Schorr composed chamber music , orchestral works, choral music, stage and film music and a children's and youth opera Die Katzen des König (1989), the material of which was published by Carus-Verlag and Edition Peters . Since 1986 compositions by Schorr have been published by Furore Verlag , Carus Verlag, Edition Gamma and Edipason.

Stylistic

A portrait reports on Eva Schorr's artistic perspective and motivation .

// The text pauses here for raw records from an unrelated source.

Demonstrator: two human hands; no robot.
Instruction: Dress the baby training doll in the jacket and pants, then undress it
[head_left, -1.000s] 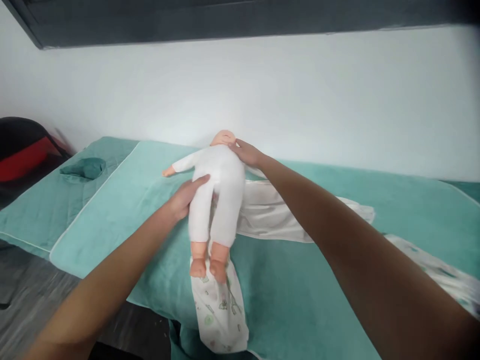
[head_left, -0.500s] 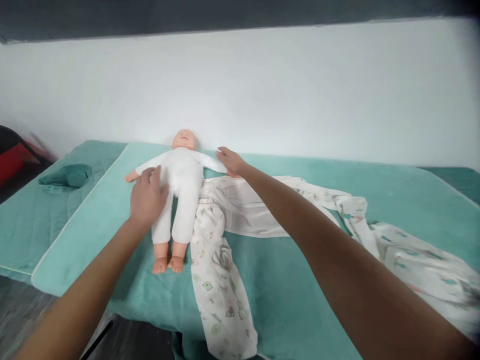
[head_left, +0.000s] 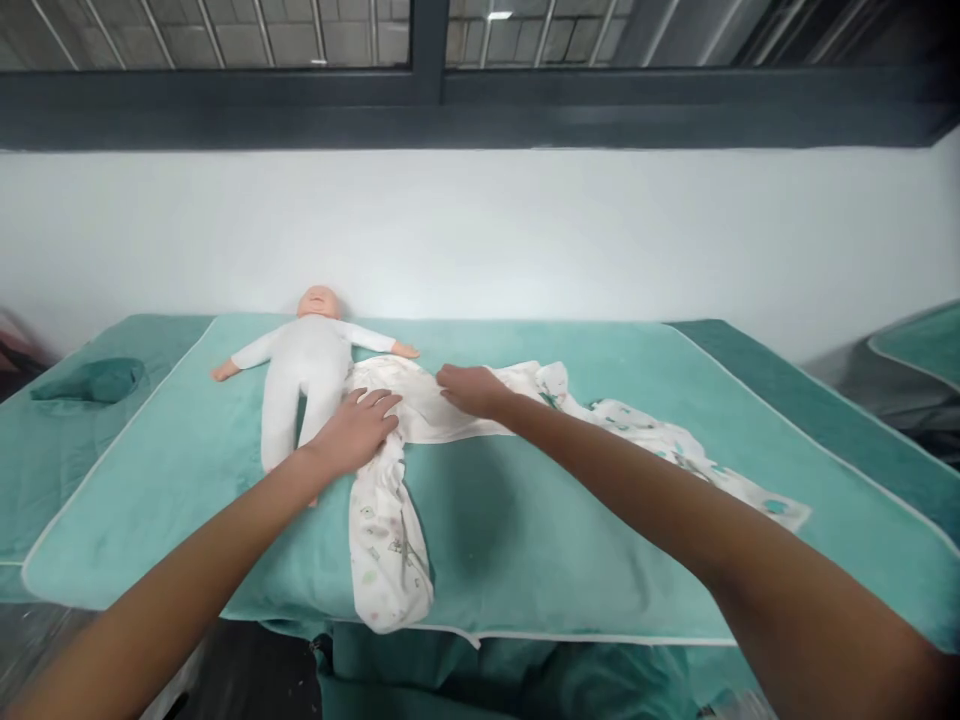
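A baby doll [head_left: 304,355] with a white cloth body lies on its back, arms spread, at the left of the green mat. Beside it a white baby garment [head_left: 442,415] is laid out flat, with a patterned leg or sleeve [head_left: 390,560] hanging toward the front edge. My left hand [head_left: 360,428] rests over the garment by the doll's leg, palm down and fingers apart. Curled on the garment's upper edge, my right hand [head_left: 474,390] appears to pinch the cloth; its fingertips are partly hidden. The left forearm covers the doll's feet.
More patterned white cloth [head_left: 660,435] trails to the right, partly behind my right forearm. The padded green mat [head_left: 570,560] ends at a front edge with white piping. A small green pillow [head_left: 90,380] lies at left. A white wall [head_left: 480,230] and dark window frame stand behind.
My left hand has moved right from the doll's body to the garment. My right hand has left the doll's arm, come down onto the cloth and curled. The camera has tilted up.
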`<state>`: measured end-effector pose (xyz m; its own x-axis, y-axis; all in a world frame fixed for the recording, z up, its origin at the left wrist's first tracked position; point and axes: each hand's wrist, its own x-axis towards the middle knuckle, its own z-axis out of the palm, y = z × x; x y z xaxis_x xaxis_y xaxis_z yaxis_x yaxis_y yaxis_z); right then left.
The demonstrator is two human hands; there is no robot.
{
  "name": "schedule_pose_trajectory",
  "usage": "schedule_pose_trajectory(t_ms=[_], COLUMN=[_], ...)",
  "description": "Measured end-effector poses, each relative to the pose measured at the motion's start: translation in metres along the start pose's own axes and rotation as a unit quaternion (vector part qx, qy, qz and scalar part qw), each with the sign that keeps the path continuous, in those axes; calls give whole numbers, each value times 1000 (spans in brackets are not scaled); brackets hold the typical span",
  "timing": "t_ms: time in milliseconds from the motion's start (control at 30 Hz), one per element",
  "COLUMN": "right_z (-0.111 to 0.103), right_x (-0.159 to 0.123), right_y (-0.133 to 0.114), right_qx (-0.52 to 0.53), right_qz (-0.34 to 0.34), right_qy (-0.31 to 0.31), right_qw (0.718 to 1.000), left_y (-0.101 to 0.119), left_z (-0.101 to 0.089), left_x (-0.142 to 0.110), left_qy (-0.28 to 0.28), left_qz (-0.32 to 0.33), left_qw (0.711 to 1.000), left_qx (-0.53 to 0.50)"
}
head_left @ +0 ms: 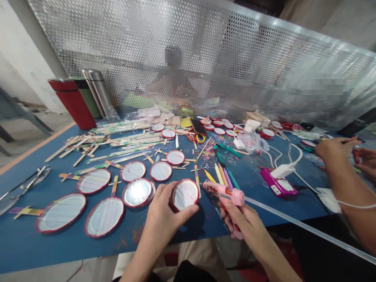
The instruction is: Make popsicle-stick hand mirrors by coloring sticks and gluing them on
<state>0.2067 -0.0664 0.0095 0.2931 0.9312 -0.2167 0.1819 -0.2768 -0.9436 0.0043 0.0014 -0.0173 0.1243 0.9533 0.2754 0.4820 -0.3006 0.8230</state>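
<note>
Clock read from middle of view. Perforated metal panel (117, 39) spans 10 to 2 at the back, shiny, a blurry person-shaped figure in or through it, can't tell which. Blue table (67, 246) fills most of the rest, brown smears near the front edge at 7. Off-white wall (14, 43) at 10, part of a grey chair (20, 113) below it. Co-worker's arm (346, 184) comes in at 3. Red flask (74, 105), green flask (88, 98) and steel flask (98, 92) bunched between 9 and 10. Left hand (164, 211) at 7: grip spread to the width of one red-rimmed disc (185, 194), fingers and thumb on its rim, disc tilted, at 6. Right hand (243, 219) between 4 and 5: grip wrapped round the handle of a pink glue gun (223, 192), nozzle toward the disc, near it but apart; long clear glue stick (305, 227) out the back toward 4. Red-rimmed paddles (63, 213) laid out 7 to 9, stick handles attached. Purple power strip (279, 186) at 4, white plug in it. Loose craft sticks (82, 147) heaped at 9. Coloured pens (227, 176) at 4, just beyond the gun. Tiny rubber bands (207, 153) scattered nearby.
</note>
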Motion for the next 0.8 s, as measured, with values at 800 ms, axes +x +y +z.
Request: schedule_pose_trajectory(t_ms=[800], right_z=[-1], right_x=[3], right_y=[4], right_qx=[-26], right_qz=[-1], right_qy=[-28], right_qw=[999], left_y=[1], left_z=[-2], left_x=[4], left_qy=[-19], left_qz=[-77], left_qw=[996], left_qx=[-47])
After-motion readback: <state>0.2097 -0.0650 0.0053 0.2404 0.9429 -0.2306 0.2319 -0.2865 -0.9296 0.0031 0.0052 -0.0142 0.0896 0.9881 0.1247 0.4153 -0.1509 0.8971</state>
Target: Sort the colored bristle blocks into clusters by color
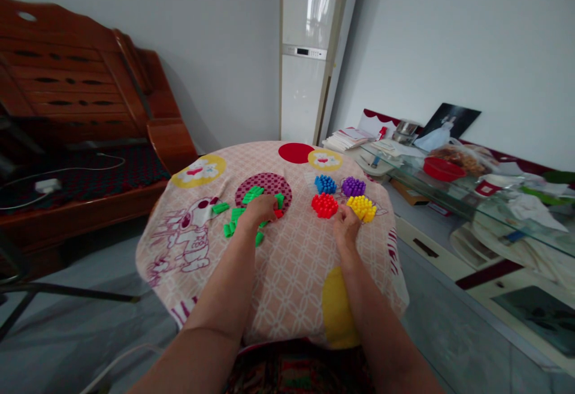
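My left hand (260, 209) reaches over a loose scatter of green plastic pieces (233, 217), its fingers bent together. A small red piece (279, 214) shows at its fingertips, and the fingers seem to close on it. My right hand (346, 223) is pinched between a red cluster of knobbed pieces (324, 205) and a yellow cluster (362, 208). Whatever lies in that pinch, if anything, is hidden. Just behind are a blue cluster (325, 184) and a purple cluster (353, 187). One green piece (220, 208) lies apart at the left.
A patterned cloth (287, 286) covers the round table. Along the right runs a glass-topped cabinet (467, 196) holding papers, a red bowl (444, 169) and bags. A wooden bench (76, 94) stands at the left, a tall white appliance (303, 82) behind.
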Demonstrator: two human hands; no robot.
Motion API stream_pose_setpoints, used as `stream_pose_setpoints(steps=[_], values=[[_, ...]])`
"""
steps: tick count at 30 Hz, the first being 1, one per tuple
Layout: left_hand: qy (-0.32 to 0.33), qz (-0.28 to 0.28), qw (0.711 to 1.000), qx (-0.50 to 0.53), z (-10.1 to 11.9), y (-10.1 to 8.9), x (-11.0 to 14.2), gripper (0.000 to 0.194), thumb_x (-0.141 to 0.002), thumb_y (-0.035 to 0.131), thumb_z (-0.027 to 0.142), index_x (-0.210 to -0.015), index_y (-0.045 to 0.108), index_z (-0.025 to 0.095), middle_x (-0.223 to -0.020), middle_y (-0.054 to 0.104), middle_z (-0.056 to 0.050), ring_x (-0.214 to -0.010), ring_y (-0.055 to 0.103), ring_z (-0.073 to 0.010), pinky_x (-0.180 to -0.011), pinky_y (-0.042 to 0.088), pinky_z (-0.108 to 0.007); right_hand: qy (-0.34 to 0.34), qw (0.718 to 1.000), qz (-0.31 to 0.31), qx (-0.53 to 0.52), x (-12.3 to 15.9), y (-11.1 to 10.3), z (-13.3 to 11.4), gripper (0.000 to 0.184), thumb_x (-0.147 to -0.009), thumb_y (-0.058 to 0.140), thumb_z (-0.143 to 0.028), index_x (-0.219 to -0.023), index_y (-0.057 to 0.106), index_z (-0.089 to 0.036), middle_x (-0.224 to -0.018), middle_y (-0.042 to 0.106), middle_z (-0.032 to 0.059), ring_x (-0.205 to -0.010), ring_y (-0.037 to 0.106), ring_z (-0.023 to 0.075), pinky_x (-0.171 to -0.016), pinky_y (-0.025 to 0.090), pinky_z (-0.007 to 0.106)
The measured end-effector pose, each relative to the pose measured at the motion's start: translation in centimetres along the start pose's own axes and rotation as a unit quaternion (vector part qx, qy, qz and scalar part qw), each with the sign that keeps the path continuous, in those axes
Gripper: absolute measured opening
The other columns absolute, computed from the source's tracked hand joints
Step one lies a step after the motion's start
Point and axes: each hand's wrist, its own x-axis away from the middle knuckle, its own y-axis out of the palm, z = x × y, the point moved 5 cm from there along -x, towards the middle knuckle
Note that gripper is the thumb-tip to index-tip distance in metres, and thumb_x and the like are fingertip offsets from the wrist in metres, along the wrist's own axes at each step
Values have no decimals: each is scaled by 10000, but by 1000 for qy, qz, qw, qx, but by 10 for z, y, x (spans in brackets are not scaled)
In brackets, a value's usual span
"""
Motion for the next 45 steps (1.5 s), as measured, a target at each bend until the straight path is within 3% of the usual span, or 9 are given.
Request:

"Here (Lieder 1961), the word was convincingly traced using a serial method in an independent diction and a constructed form was also found in the piano setting."

Works (selection)

For larger ensembles or orchestras
  • Chamber Symphony (1953)
  • Septuarship , Violin Concerto (1975)
  • Initials FGHS. (Recording: Kammerensemble Niggemann, Hans-Ulrich Niggemann (flute), Friedrich Milde (oboe), Grete Niggemann (violin), Siegfried Petrenz (harpsichord) (1977) recording SDR)
  • Mixed Suite , version 1984 for mixed orchestra in four movements
Instrumental and vocal solos with and without instrument / chamber ensemble
  • Three songs based on texts by Gottfried Benn (1961)
  • Rhythmic Etudes for Piano (1961)
  • Sonata for piano
  • Sonatas for violin, violoncello and flute with piano
  • ... and preached to the birds ... for harp (1980)
  • Mixed suite for flute and guitar
  • Pas de Trois dance suite for string trio
  • Rondo and 10 variations for string quartet
  • Periods for wind quintet and piano (1990)
Music for / with organ
  • Fantasy, chorale and fugue for cor anglais and organ
  • Psalm 98 for organ
  • 97. Psalm for soloists, choir and organ
  • In the world you are afraid , cantata for medium voice, violin and organ
  • Ritornello (meditation) for violin and organ
  • Fantasy, chorale and fugue for organ and oboe
Music for choir
  • We are part of the earth chorale
  • Kyrie
  • 6 motets for choir

Awards

  • 1961: Female composer prize (letter of recognition) from GEDOK , the Mannheim International Female Composer Competition, for her songs based on Gottfried Benn
  • Prize winner at the 4th Buenos Aires International Composition Competition

literature

  • Brunhilde Sonntag, Renate Matthei (ed.); Approach I - seven women composers. Furore Ed. 802, Kassel 1987, ISBN 3-9801326-3-3 , pp. 35-41.
  • Leni Neuenschwander: The woman in music: The international competitions for women composers [In Mannheim] 1950–1989. A documentation. Mannheim undated (preface 1989) p. 84 u. 94.
  • Antje Olivier (ed.): Female composers. An inventory. The collection of the European Women's Music Archive. 1st edition. Düsseldorf 1990, ISBN 3-9801603-1-9 , p. 82.
  • The New Grove Dictionary of Women Composers. Edited by Julie Anne Sadie and Rhian Samuel. Macmillan, Great Britain 1994, 1995, 1996, ISBN 0-333-51598-6 , pp. 408-409 (Roswitha Sperber)
  • Roswitha Sperber:  Schorr, Eva. In: Grove Music Online (English; subscription required).

Individual evidence

  1. a b c Eva Schorr - Portrait ( Memento from April 5, 2004 in the Internet Archive ), accessed on September 4, 2019.
  2. a b Eva Schorr - biography ( memento from July 19, 2011 in the Internet Archive ), accessed on September 4, 2019.
  3. According to:
    • German National Library (DNB)
    • Clara Mayer (Ed.): COM. Composers in music publishing. Catalog of available music (=  Furore Edition 863 ). Furore, Kassel 1996, ISBN 978-3-927327-29-0 .
    • The New Grove Dictionary of Women Composers . Article Eva Schorr by Roswitha Sperber.
  4. Die Welt , Essen, October 5, 1961 (quoted from Die Frau in der Musik. P. 99).